Este modo de hacerle frente a una crisis humanitaria no tiene nada de novedoso. La pobreza y la miseria fueron tratadas del mismo modo desde tiempos inmemoriales. El Papa Sixto V (1585-1590), primer Papa eslavo contrariamente a quienes afirman que el primero fue Juan Pablo II, dejó un ejemplo imperecedero.
Camillo Faniucci, cronista de las buenas obras de Gregorio XIII y de Sixto V (Trattato di Tutte le Opere Pie dell’Alma Città di Roma, 1601), escribía:
«En Roma no se ven más que mendigos, y son tantos que es imposible andar por la calle sin que se agolpen a tu alrededor».
Sixto V –de origen serbio, cuyo nombre era Srećko Perić, traducido al italiano como Felice Peretti–, un alma de dios, asumió la tarea de terminar con ese escándalo. Para ello, en su bula Quamvis Infirma, pronunció una dura diatriba contra los mendigos, clamando:
«los pobres deambulan por las calles como animales salvajes, con la única intención de llenar sus estómagos».
Peor aún, «sus gemidos y lamentos distraen a los fieles que rezan en las iglesias» (Helen Langdon – Caravaggio, 2002).
Guiado por el aforismo que reza –si oso escribir– a grandes males, grandes remedios, Sixto V hizo construir un hospital cerca del Ponte Sisto, donde confinaron a todos los pobres. No debes confundirte con la palabra hospital, visto que en el siglo XVI designaba una suerte de cárcel para miserables, enfermos, discapacitados y otros indigentes.
Durante las hambrunas de 1590 los pobres y los mendigos se multiplicaron y las calles estaban llenas de carteles pidiendo la expulsión de mendigos y gitanos. El cuerpo de policía romano, los sbirri (de donde nos viene la palabra española esbirro), despreciado por todos, intentaba controlarlos y las cárceles de la ciudad estaban llenas de judíos, gitanos, esclavos y vagabundos.

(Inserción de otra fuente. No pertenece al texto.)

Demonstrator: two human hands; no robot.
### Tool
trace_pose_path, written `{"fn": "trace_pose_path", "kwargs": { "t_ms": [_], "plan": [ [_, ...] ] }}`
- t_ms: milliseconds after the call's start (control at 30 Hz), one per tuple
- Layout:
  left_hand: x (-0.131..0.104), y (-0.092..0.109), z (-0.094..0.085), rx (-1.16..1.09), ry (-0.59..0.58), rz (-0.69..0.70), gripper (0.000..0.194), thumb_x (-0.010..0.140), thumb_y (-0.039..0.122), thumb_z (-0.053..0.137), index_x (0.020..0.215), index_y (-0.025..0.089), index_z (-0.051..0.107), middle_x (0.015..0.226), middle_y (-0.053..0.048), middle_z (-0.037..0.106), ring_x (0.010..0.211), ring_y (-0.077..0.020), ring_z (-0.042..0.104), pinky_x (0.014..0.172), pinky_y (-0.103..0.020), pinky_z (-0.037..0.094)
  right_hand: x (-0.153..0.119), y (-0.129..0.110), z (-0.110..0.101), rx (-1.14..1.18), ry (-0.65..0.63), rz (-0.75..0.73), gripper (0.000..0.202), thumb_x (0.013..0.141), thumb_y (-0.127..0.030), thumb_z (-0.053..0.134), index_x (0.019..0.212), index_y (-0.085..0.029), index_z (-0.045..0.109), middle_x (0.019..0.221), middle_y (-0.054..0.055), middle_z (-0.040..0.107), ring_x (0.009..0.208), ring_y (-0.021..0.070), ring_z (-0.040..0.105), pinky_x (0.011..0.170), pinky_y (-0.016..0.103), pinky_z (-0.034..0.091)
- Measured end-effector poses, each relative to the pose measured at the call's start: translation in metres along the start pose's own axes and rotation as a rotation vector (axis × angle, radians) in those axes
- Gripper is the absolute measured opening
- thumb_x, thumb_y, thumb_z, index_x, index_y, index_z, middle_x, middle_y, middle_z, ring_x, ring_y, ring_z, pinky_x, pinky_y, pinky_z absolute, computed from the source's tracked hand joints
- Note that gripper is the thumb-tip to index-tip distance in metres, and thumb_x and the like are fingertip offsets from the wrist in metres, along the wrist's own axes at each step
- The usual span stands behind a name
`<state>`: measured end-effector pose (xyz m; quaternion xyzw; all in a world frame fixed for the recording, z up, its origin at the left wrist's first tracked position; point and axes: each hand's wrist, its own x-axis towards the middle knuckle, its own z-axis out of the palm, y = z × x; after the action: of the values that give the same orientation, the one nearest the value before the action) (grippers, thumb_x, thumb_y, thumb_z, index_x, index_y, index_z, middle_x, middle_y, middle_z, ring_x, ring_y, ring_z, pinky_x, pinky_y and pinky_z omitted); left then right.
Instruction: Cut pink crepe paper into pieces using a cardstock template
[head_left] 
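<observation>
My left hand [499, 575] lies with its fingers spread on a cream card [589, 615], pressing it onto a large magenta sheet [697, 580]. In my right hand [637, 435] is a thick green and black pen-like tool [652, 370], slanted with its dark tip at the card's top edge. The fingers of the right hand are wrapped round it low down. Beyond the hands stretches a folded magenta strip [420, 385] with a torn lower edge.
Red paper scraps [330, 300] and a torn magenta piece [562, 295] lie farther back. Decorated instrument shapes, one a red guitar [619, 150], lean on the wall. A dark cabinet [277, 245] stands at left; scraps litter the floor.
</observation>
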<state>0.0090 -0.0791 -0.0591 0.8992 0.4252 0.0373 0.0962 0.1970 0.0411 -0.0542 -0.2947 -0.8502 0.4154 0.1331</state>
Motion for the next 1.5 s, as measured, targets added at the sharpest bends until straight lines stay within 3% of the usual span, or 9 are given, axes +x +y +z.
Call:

La Iglesia hizo pasar las acciones represivas de Sixto V por una política social de una extrema generosidad. Así, si te refieres a algunos textos oficiosos, encuentras este tipo de afirmación:
«Con Bolla “Quamvis infirma” del 1587 Sisto V Peretti, Papa della Roma Controriformista, istituisce il primo punto di assistenza sociale istituzionalizzata: l’Ospedale dei poveri».
(Antonio Tosti, «Relazione dell’origine e dei progressi dell’Ospizio apostolico di S. Michele», Roma, Stamperia dell’Osp. Apostolico, 1832).
Dicho en cristiano:
«Con el Bulo 'Quamvis Infirma' de 1587 Sixto V Peretti, Papa de la Roma Contrarreformista, instituyó el primer punto de asistencia social institucionalizada: el hospital de los pobres».
Ahora bien, la multitud de pobres no estaba enferma: era simplemente pobre y estaba hambreada. Pero en esa época, la Europa que ya conocía fortunas considerables y célebres, estimaba que el mejor modo de tratar la miseria consiste en sacarla de la vista, o bien en ahorcar a los miserables (en Inglaterra ahorcaron a decenas de miles…). Así nacieron los «hospitales» y otros Hôtel Dieu, y a eso le llamaron caridad.
Como ves, de Sixto V a Macron, Merkel y compañía… media solo una distancia temporal. Los métodos son más o menos los mismos. Ya no se ahorca a nadie, es verdad: miles de miserables se ahogan en el Mediterráneo antes de llegar a Europa.